Wow! Thanks to you all I now have a huge list to choose from!But what would be their proportions?all equal?

[quote=''new12soap''
I'm just curious why you wouldn't HP these blends? HP is usually a much better method for volatile or finicky oils since you add them after saponification is complete (after the cook). You also need to use much less, about half as much as in CP since you don't lose it to the lye. I can't speak for others but I also put in any other additives after the cook in HP to help bring down the temp and wait to make sure it is well below the flash point of my fragrance.[/quote] I once HP'd my soap and added EO's of Patchouli lemon and lemongrass. But after cure could only smell Patchouli. I think lemon EO does not come through in HP soap.



			
				Genny said:
			
		

> Is he sensitive to all FO's or just ones with phthalates in them?

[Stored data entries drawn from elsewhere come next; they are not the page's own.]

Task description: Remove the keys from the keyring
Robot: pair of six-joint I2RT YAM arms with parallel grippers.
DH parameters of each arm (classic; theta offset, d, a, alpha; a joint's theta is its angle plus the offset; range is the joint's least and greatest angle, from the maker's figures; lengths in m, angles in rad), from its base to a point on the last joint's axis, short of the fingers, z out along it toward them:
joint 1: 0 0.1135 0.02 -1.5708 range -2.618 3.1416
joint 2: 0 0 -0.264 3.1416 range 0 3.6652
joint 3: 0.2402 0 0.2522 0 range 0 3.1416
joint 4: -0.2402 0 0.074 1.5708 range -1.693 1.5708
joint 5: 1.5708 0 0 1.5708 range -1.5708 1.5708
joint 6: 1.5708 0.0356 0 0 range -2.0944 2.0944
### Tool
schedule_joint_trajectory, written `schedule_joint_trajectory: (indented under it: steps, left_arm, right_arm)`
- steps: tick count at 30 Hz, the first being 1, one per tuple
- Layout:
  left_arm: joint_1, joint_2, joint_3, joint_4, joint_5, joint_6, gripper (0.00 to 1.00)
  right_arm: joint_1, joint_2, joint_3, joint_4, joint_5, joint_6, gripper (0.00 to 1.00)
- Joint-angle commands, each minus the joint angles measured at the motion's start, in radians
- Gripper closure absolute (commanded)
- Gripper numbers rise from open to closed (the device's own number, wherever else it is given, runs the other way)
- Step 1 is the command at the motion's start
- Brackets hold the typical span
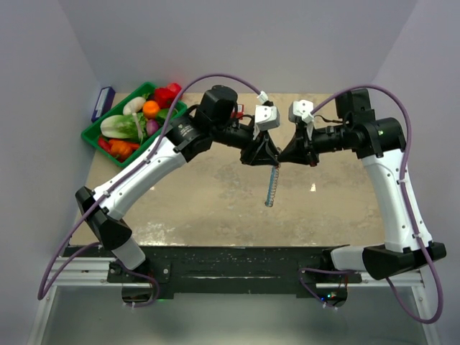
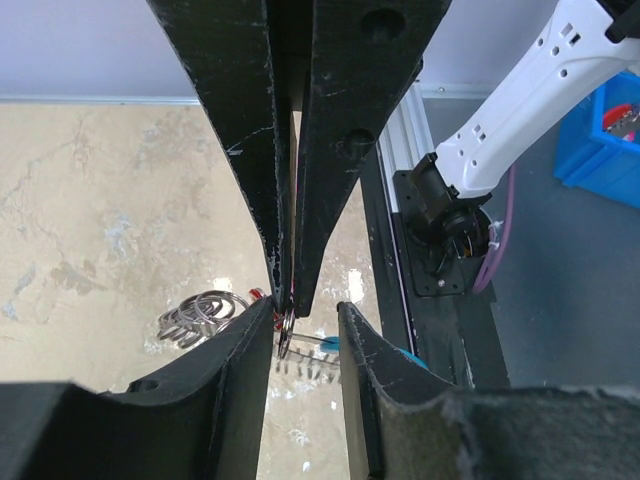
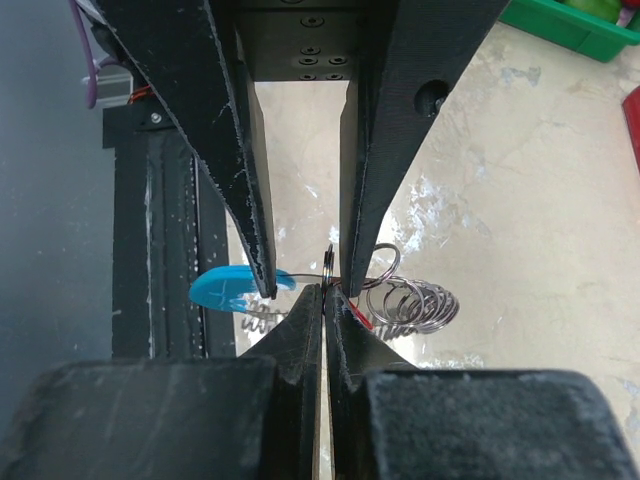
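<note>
The keyring (image 1: 272, 183) hangs over the middle of the table as a thin strand fringed with silvery keys, its blue part (image 1: 269, 203) lowest. My right gripper (image 3: 325, 292) is shut on one small silvery ring-shaped key (image 3: 329, 265) threaded on the wire. A blue section (image 3: 225, 288) lies to one side of it, and a bunch of silvery keys (image 3: 410, 305) and a red piece (image 3: 358, 312) to the other. My left gripper (image 2: 305, 335) meets it tip to tip, open, its fingers (image 2: 235, 380) straddling that key (image 2: 287, 335) with a gap on the right side.
A green tray (image 1: 92, 135) of toy vegetables stands at the back left, with a dark blue box (image 1: 103, 103) behind it. A small white scrap (image 1: 313, 187) lies on the table right of the keyring. A blue bin (image 2: 610, 130) sits beyond the table's near edge.
</note>
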Motion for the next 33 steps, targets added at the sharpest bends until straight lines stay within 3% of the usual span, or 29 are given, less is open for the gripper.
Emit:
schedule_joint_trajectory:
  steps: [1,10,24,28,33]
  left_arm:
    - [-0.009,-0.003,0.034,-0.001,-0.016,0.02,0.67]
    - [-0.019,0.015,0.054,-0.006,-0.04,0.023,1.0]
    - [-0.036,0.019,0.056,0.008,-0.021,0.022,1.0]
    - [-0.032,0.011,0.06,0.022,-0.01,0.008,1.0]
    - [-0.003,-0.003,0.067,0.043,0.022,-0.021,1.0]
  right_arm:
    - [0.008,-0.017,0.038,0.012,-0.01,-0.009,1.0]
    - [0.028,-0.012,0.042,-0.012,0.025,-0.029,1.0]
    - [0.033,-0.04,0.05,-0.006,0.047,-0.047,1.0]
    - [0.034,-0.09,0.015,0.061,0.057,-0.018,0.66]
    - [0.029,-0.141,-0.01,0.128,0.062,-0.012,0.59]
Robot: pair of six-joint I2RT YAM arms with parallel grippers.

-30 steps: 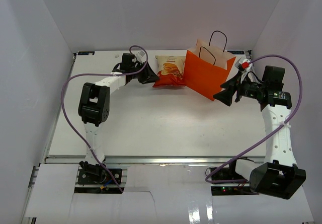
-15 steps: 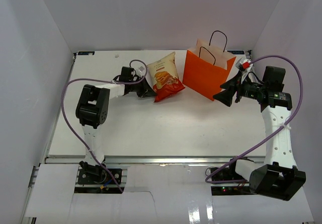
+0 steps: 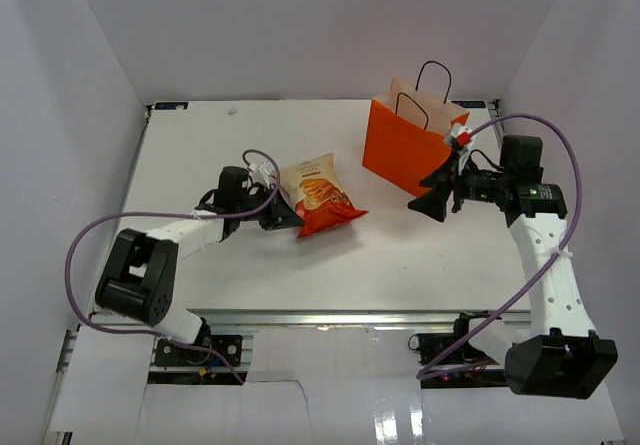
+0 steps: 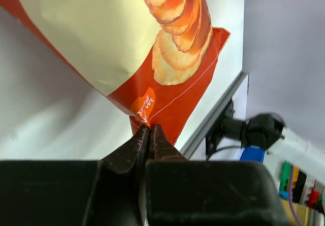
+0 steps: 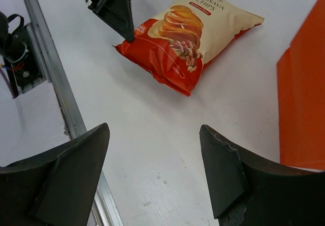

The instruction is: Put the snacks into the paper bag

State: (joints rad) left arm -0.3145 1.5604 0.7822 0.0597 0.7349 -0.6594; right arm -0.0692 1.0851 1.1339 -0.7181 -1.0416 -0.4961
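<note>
The orange-and-cream chip bag (image 3: 318, 195) lies near the middle of the table; it also shows in the right wrist view (image 5: 188, 35). My left gripper (image 3: 288, 218) is shut on its orange corner, as the left wrist view shows (image 4: 150, 128), with the chip bag (image 4: 132, 43) stretching away above the jaws. The orange paper bag (image 3: 408, 151) stands upright at the back right and shows as an orange wall in the right wrist view (image 5: 304, 94). My right gripper (image 3: 427, 195) is open and empty in front of the paper bag (image 5: 153, 129). No small candies are in view.
White walls enclose the table on the left, back and right. A metal rail (image 3: 320, 317) runs along the near edge. The left arm's purple cable (image 3: 100, 235) loops over the table's left side.
My left gripper has dragged the chip bag from beside the paper bag toward the front and middle of the table. My right gripper has shifted a little left, in front of the paper bag.
</note>
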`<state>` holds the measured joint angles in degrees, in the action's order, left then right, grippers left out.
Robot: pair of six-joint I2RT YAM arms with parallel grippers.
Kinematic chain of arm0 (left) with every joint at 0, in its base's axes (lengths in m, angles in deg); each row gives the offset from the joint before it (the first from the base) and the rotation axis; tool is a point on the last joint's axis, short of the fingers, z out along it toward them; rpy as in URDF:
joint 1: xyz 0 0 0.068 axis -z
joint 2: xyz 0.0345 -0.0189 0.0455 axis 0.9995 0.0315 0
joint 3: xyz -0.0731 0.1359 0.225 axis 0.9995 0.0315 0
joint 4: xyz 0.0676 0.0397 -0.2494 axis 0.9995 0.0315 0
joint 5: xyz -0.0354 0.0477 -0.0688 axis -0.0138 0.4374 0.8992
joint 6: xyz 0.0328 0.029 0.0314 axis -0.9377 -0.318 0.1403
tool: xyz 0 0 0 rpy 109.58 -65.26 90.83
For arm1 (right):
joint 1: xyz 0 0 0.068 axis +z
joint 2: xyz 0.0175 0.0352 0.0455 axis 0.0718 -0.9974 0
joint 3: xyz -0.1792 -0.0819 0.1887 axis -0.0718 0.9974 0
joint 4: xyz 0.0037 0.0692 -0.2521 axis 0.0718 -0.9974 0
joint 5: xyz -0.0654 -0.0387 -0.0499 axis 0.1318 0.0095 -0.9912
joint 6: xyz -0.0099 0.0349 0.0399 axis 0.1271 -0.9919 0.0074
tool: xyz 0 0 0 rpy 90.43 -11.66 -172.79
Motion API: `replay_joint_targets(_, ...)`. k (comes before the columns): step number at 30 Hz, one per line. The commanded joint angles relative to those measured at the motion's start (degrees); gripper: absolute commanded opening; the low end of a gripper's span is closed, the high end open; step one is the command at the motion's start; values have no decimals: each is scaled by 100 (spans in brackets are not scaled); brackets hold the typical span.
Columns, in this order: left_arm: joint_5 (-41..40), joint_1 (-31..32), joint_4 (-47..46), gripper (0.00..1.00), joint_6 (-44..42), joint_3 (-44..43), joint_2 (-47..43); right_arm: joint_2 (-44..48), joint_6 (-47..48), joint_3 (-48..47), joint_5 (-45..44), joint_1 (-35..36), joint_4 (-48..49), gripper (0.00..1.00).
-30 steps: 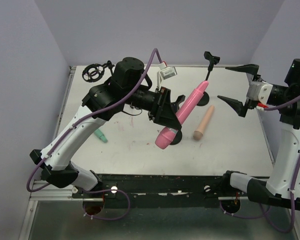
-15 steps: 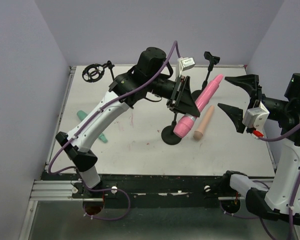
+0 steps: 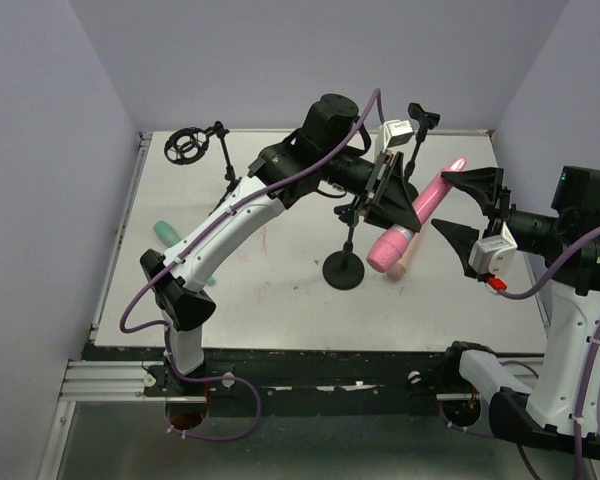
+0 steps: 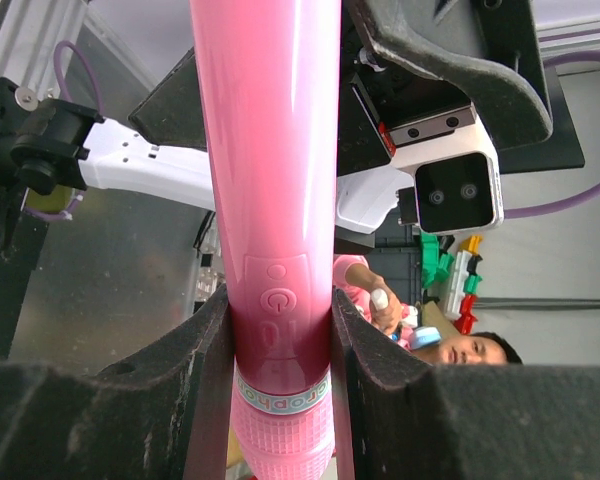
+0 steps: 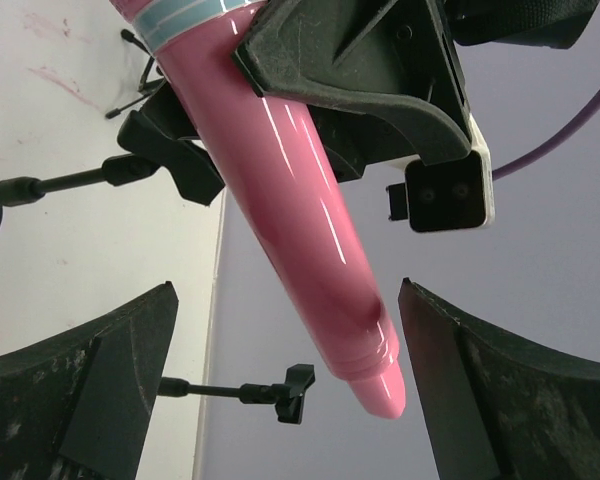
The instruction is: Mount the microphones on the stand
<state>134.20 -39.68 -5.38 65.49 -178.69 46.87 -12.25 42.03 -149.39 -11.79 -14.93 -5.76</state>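
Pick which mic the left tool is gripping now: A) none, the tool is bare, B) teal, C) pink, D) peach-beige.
C: in the left wrist view the left tool is clamped on both sides of the pink microphone, which is held up in the air, while the teal microphone lies untouched far off to the left.
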Motion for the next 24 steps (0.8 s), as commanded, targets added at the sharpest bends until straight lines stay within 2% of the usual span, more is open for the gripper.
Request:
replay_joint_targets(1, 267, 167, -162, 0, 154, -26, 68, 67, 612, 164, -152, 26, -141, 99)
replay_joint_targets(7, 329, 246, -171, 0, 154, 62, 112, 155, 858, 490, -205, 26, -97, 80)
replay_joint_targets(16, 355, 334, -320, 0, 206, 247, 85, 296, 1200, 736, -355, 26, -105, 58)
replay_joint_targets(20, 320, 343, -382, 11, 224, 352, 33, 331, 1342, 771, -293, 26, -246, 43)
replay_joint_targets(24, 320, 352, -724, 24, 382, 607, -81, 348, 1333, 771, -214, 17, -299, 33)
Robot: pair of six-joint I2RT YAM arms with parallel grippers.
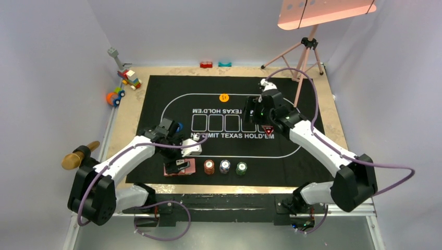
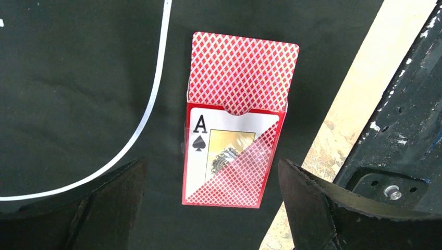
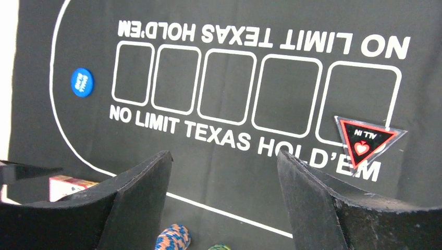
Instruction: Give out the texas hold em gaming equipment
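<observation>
A clear red card case (image 2: 232, 156) showing an ace of spades lies on the black mat (image 2: 68, 78), with red-backed cards (image 2: 242, 73) sliding out of its far end. My left gripper (image 2: 211, 208) is open and hovers over the case, one finger on each side, apart from it. In the top view it (image 1: 177, 165) hangs over the deck (image 1: 189, 166). Red (image 1: 209, 166), blue-grey (image 1: 224, 166) and green (image 1: 241, 167) chip stacks stand to the right. My right gripper (image 3: 224, 198) is open and empty above the mat, near the triangle marker (image 3: 367, 140). A blue disc (image 3: 82, 82) and an orange disc (image 1: 224, 97) lie on the mat.
Toy blocks (image 1: 130, 78) and a toy car (image 1: 115, 96) sit off the mat's far left corner. Small red (image 1: 206, 64) and teal (image 1: 224, 64) blocks lie at the back edge. A pink tripod (image 1: 305, 52) stands at the back right. A gold handle (image 1: 78, 155) lies at the left.
</observation>
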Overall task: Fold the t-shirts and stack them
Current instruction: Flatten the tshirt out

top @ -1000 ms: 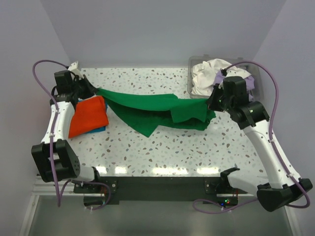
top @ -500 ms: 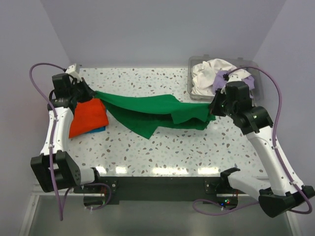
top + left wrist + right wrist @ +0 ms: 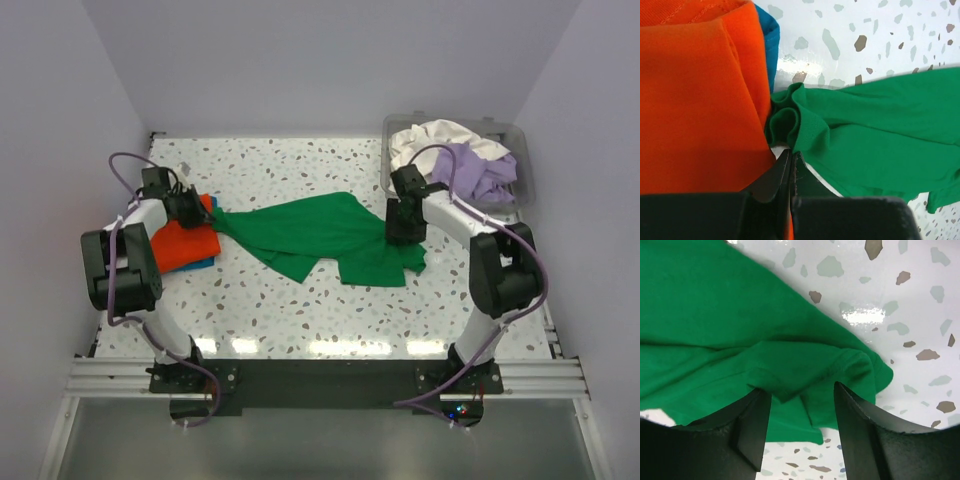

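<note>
Left wrist view: the left gripper (image 3: 790, 159) is clenched on a bunched end of the green shirt (image 3: 875, 120), right beside the orange shirt (image 3: 695, 100). The right gripper (image 3: 800, 390) stands released, jaws apart over the far end. With that end free, a pull could rumple the green shirt or drag the orange shirt askew.

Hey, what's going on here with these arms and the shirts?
Two robot arms are folding t-shirts. The left hand is shut on a bunched edge of the green t-shirt, beside the folded orange t-shirt lying on a blue t-shirt. The right hand is open just above the green one's other end, gripping nothing. The green t-shirt lies rumpled on the table, not yet folded. A white t-shirt and a lavender t-shirt sit in the clear bin.
</note>
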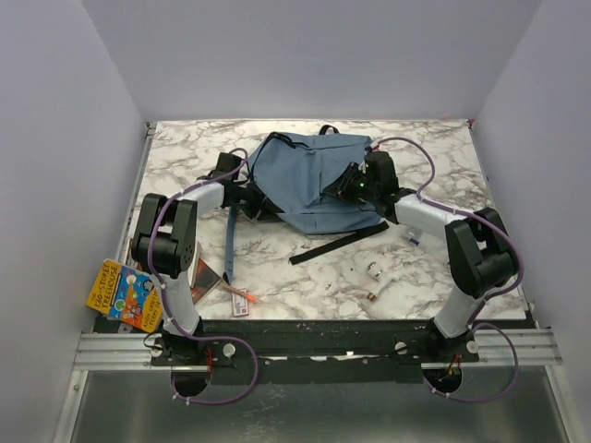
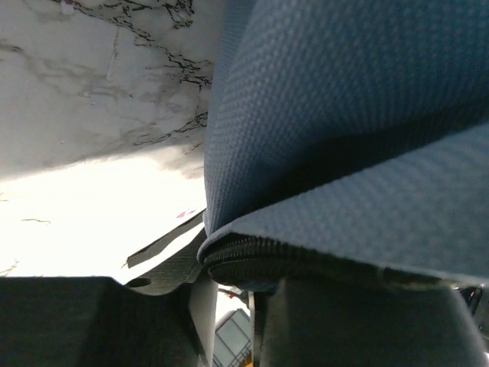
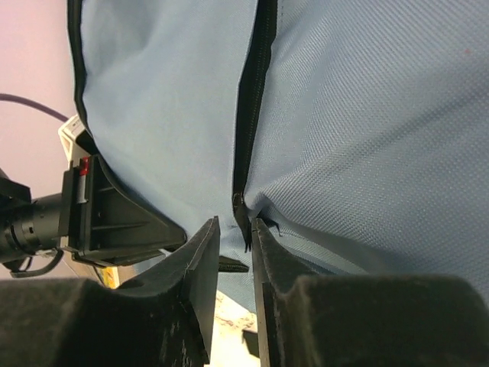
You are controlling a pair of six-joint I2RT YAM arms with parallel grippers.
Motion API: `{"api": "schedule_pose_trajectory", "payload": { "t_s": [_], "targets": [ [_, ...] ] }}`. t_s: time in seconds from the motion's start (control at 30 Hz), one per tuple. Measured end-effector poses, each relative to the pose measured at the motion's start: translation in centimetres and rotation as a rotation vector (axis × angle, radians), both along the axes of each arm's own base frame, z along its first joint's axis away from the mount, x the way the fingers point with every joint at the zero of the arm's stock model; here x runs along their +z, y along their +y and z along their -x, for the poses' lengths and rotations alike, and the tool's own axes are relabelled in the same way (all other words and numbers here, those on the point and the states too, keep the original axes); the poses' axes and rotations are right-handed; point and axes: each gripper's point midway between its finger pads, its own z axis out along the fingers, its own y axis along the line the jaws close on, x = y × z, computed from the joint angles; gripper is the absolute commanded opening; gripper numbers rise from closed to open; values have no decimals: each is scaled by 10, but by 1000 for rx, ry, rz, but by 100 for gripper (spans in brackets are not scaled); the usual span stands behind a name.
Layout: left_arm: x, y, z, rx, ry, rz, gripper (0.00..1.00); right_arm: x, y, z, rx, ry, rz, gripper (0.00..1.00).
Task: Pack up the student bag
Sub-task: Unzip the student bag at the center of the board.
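The student bag lies flat on the far middle of the table, between the two arms, with each gripper at one side of it. The coming move probably turns on the zip. It runs straight away from the right gripper, and its near end hangs in the slit between the narrow jaws; I cannot tell whether they pinch it. The left gripper is at the bag's left edge, also narrow, with a zipped fold lying at its fingers; a grip there is unclear too. Nearer the arms, a black strap, a pen and a book lie well apart from the bag, and none of them blocks the zip.
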Motion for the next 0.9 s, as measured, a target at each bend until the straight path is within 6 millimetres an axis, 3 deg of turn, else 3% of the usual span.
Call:
{"api": "schedule_pose_trajectory", "payload": {
  "t_s": [0.07,0.17,0.43,0.6,0.9],
  "targets": [
    [0,0,0,-2,0,3,13,-1,-1,0,2,-2,6,1],
    [1,0,0,-2,-3,3,0,-1,-1,-2,7,-6,21,1],
    [0,0,-5,-10,0,-17,0,14,-1,-18,-4,-51,57,1],
    [-2,3,-10,-16,-5,-57,0,30,4,-38,-19,-92,56,1],
    [-5,5,-12,-29,-26,-115,0,19,15,-82,-55,-83,79,1]
  ]
}}
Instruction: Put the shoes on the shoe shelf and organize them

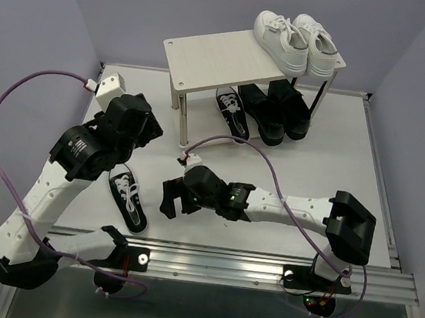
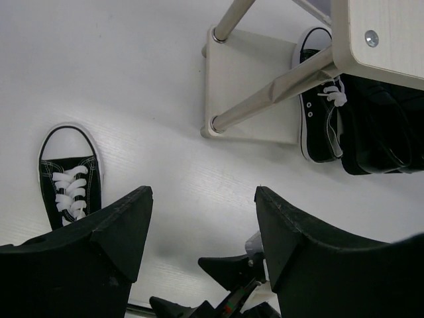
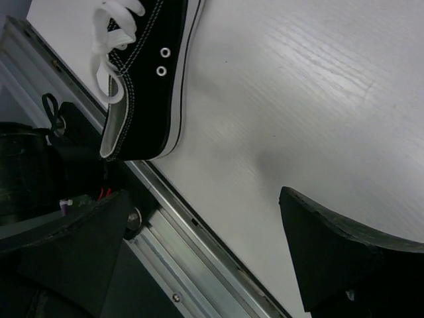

 He is allergic to any fragrant oil but strangely he can tolerate Essential oils.


----------



## lsg (Sep 28, 2012)

I use equal parts sandalwood and allspice.  IMO this smells just like Old Spice.


----------



## markwadsworth (Sep 28, 2012)

I used coffee and some oil call "Oh you Sexy man" and it smelled good.


----------



## AlchemyandAshes (Sep 28, 2012)

Coffee? Yes, please. Sexy Man? Yes, please.  :twisted: 
However, I don't think either of those are essential oils (wink wink)...the original poster stated her hubby was allergic to all fragrance oils, but can tolerate essential oils...though I suspect he is "sensitive" to them, and probably not "allergic" to all of them, since they are all made of different chemical ingredients and many have essential oils blended in them. That's my unprofessional opinion  :wink: I'm sensitive to many fragrance oils (headaches), but not allergic.


----------



## sabon (Sep 28, 2012)

Alchemy&Ashes said:
			
		

> Coffee? Yes, please. Sexy Man? Yes, please.  :twisted:
> However, I don't think either of those are essential oils (wink wink)...the original poster stated her hubby was allergic to all fragrance oils, but can tolerate essential oils...though I suspect he is "sensitive" to them, and probably not "allergic" to all of them, since they are all made of different chemical ingredients and many have essential oils blended in them. That's my unprofessional opinion  :wink: I'm sensitive to many fragrance oils (headaches), but not allergic.



I guess I have to make a correction   he is sensitive to most and allergic to many, either has a terrible headache or has itchy nose throat and sneezes!


----------



## SoapySmurf (Sep 29, 2012)

Its nowhere near a 'manly' scent but have made a simple mix of spearmint and eucalyptus eo's in my cp recipe before that I love to use.  Really helps to wake me up and clear the head to start the day.  2 to 1 eucalyptus to spearmint or it smells too much like mint chewing gum.

I could also recommend a mix of litsea, tea tree, and 1st distill peppermint.  Nice subtle fragrance combo that is nowhere near feminine and not overpowering.


----------



## judymoody (Sep 29, 2012)

equal parts of lavender, cedar and patchouli.

juniper, cedar and mint

eucalyptus, mint, and citrus oil of choice (folded is best)


----------



## Lilahblossom (Sep 29, 2012)

Lavender and mint is nice too. Smells great on him or her.


----------